[Start of section]
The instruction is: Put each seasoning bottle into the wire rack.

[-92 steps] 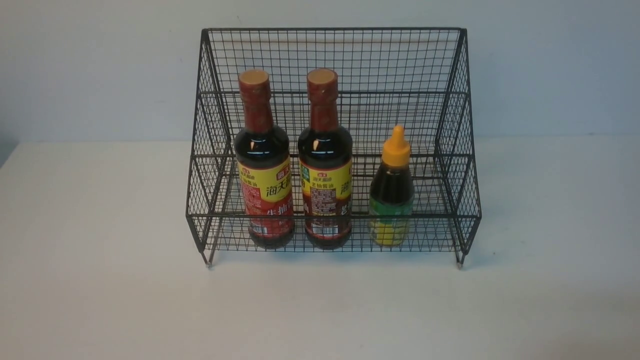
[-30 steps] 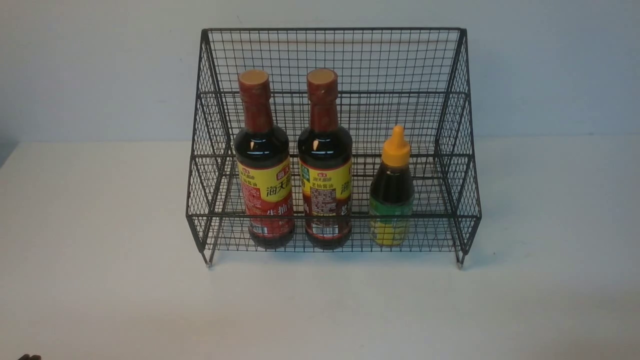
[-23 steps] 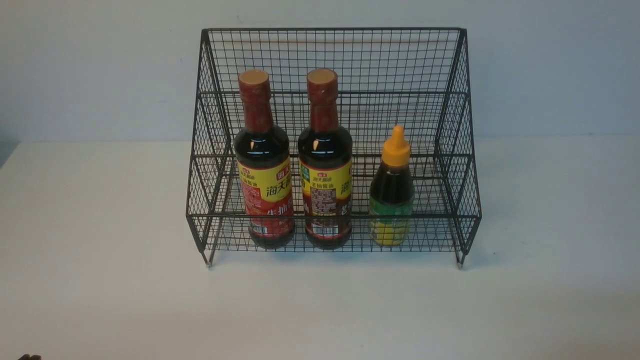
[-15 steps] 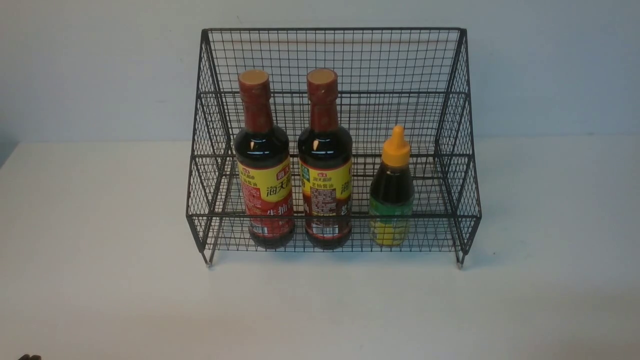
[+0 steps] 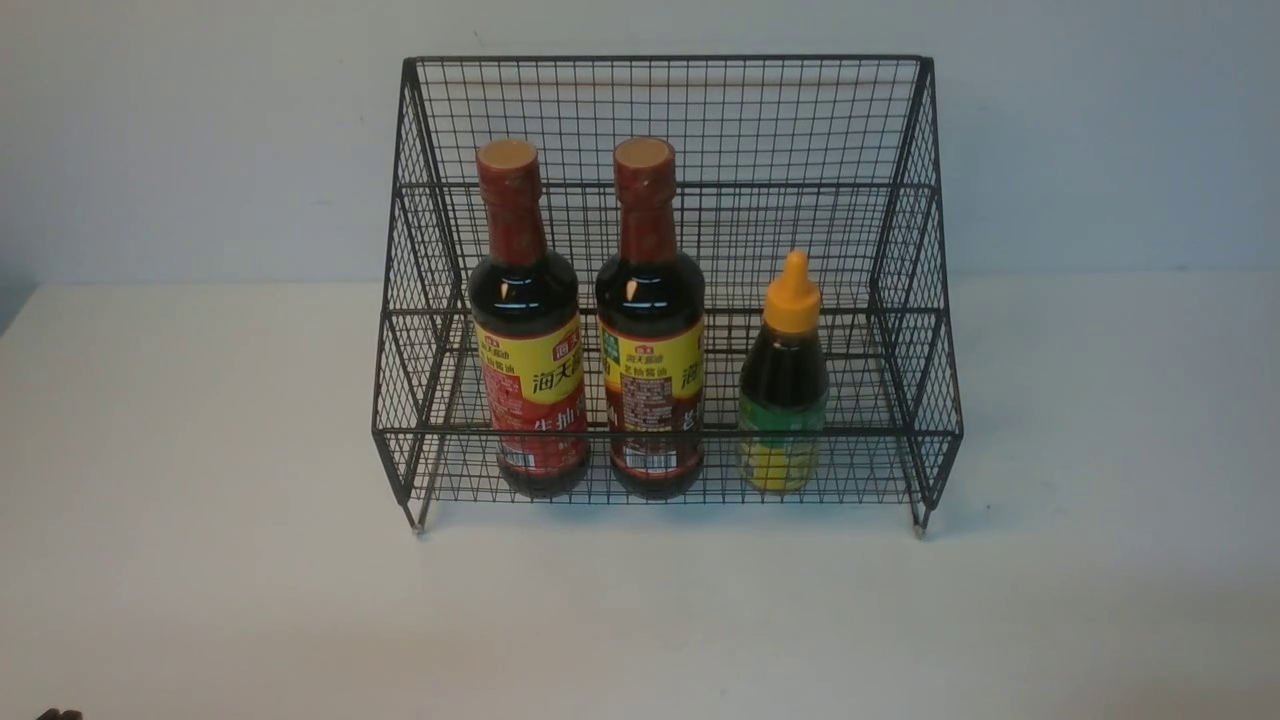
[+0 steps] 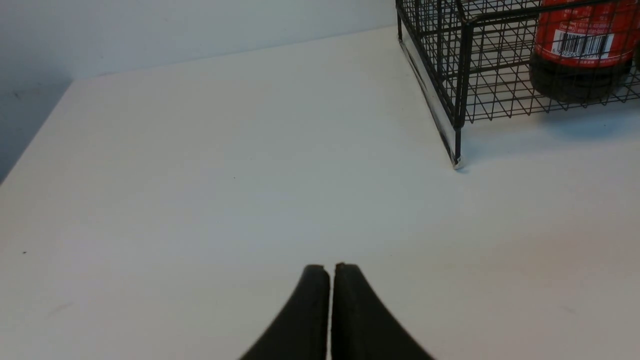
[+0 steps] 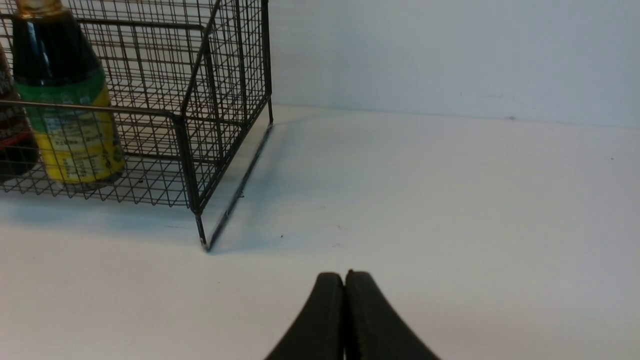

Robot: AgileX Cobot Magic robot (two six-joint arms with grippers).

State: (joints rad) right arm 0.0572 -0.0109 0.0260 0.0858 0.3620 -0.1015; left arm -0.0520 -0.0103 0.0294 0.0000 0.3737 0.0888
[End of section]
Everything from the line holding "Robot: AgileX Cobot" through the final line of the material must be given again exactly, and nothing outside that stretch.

Robot: AgileX Cobot Magic robot (two six-joint arms with grippers).

State: (joints rad) right arm 0.0572 -0.0109 0.0260 0.0858 0.3620 -0.1015; left arm -0.0520 -0.0103 0.0294 0.0000 0.3737 0.0888

That concludes the output.